Premier submits comments on proposed EHR “meaningful use” rule

March 12, 2010

Premier today urged the Centers for Medicare & Medicaid Services (CMS) to modify the proposed rule on the Medicare and Medicaid electronic health records (EHR) incentive program to ensure that hospitals and other healthcare providers can reasonably achieve “meaningful use” of EHRs and qualify for the incentives.

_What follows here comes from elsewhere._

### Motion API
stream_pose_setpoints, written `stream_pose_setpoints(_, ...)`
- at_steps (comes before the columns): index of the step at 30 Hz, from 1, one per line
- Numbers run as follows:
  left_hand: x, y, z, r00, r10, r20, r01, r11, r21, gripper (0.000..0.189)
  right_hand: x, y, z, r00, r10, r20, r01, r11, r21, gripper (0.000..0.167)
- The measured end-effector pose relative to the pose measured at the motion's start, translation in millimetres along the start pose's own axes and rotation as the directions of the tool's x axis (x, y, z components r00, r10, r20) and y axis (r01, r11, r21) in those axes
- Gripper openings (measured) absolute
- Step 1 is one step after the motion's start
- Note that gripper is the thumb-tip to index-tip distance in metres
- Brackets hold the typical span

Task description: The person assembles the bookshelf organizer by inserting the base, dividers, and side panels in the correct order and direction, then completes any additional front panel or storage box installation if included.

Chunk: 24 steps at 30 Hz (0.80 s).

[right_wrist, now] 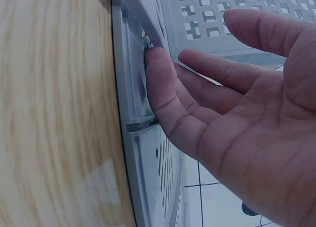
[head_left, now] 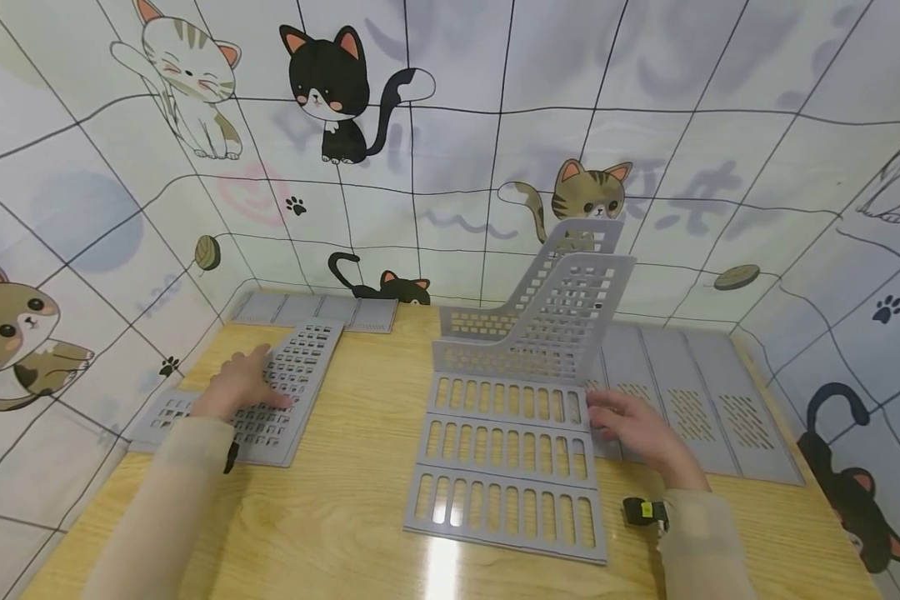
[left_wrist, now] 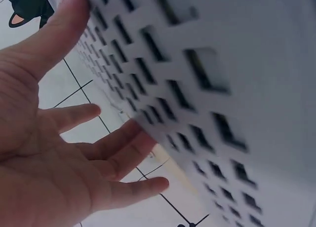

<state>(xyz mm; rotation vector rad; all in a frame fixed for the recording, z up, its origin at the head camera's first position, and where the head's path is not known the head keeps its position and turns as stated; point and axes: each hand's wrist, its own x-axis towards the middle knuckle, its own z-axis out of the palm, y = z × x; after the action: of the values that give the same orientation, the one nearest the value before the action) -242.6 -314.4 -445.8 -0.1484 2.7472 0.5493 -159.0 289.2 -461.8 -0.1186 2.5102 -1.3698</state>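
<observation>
My left hand (head_left: 240, 387) is over a grey perforated plastic panel (head_left: 324, 360) lying at the left of the table. In the left wrist view the thumb (left_wrist: 74, 19) touches this panel, while the fingers spread out by its edge; some fingertips are hidden there. On the right, a grey slotted panel (head_left: 506, 478) lies flat, with two stepped perforated dividers (head_left: 617, 271) standing up at its far end. My right hand (head_left: 633, 425) is at the slotted panel's right edge. In the right wrist view a fingertip (right_wrist: 160, 64) touches a grey plastic edge, with the thumb held away.
Ribbed grey panels (head_left: 720, 367) with small slits lie at the right, partly behind the dividers. Another grey panel (head_left: 375, 317) lies at the back left against the wall. The wooden table (head_left: 330, 525) is enclosed by a cat-patterned cloth (head_left: 465, 150).
</observation>
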Motion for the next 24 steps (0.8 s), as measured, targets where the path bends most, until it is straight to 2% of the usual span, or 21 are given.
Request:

In its comments submitted today to CMS, Premier strongly cautioned the agency that it will be impossible for a substantial number of eligible providers to qualify for EHR incentives in the first stage of implementation if they are required to comply with every one of the proposed rules’ criteria in the first stage of implementation to achieve meaningful use. Premier urged CMS to abandon this approach and set a lower threshold regarding the number of criteria an eligible provider must meet in the initial phase of implementation to qualify as a meaningful user of EHRs.

Premier also told CMS in its comments that eligible hospitals with multiple inpatient facilities operating under one provider number should receive EHR incentives for each inpatient facility. The rule, as proposed, would allow only one Medicare incentive base payment per year for multiple inpatient facilities operating under the same Medicare provider number. By contrast, an identical hospital whose inpatient facilities each operate under its own Medicare provider number would receive an annual $2 million for each facility. Premier underscored that multi-campus hospitals will incur separate EHR costs for each inpatient facility and that each facility should receive a separate base payment.

In its comments, Premier also expressed concern that timely compliance with the many new clinical quality measures in the proposed rule will be extremely difficult, and perhaps impossible, because existing EHR technology does not provide the necessary functionality to meet the requirements concerning these clinical quality measures. Premier recommends that quality reporting measures should not be imposed until the second stage of EHR implementation and only after issues that Premier has identified are addressed.

The Senate acted today to address another major concern that Premier raised in its comments, which is the need for CMS to modify the proposed rule to expand the eligibility for EHR incentive payments to physicians who work in hospitals. As proposed, the rule would prohibit EHR incentives for every eligible professional who furnishes substantially all of his or her covered services in any hospital setting, even if the provider does not use a hospital EHR system in providing those services. The Senate passed earlier today a jobs/tax extenders package (H.R. 4213) that includes Premier-recommended language which ensures that hospital-based providers who practice in hospital-owned outpatient centers and clinics qualify for the incentives.